(Task details):
The full listing, returned exactly and free of pictures, is the expected answer.

(Data shown):
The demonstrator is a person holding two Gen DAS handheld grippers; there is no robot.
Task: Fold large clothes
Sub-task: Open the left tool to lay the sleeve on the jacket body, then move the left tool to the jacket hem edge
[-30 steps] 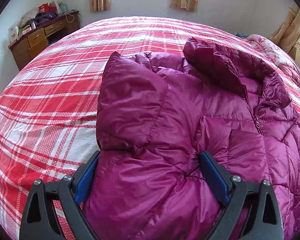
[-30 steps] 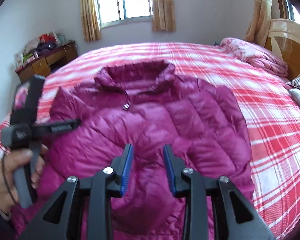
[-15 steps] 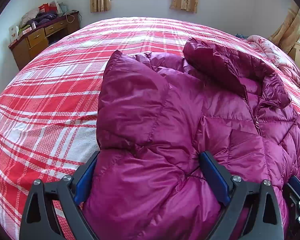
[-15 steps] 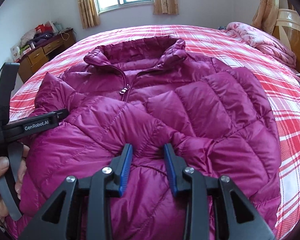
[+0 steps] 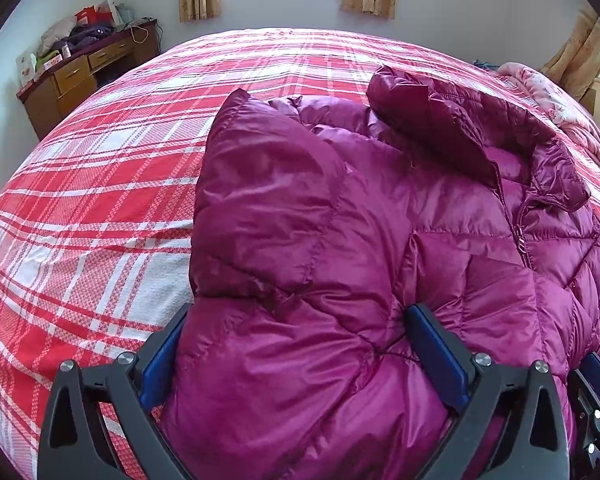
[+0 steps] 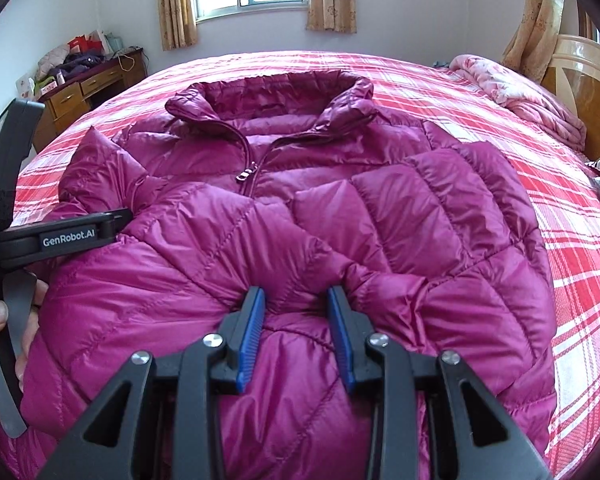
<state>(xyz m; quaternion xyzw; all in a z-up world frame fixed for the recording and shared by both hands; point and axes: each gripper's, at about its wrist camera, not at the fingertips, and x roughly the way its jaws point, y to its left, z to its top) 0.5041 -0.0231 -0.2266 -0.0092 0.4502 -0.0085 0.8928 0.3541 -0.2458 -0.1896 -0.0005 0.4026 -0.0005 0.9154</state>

(Solution for this problem):
The demonstrator is a person holding two Gen DAS handheld grippers; there is no robot.
Task: Fold large clothes
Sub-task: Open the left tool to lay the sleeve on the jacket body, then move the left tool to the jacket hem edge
[-30 steps] 
[-30 steps] 
[-15 steps] 
[-15 steps] 
[+0 steps] 
[+0 steps] 
<state>(xyz m; quaternion xyzw; all in a z-up world frame fixed for the recording and shared by both hands; point and axes: each gripper's, at about its wrist camera, not at the fingertips, and x roughly the way its jaws point, y to its left, z to its top) 0.5041 -0.0231 -0.2266 -0.0092 0.4502 -0.0085 0.8928 0.3541 -0.2458 -0.1896 -0.0005 0.4026 -0.0005 0.9154</state>

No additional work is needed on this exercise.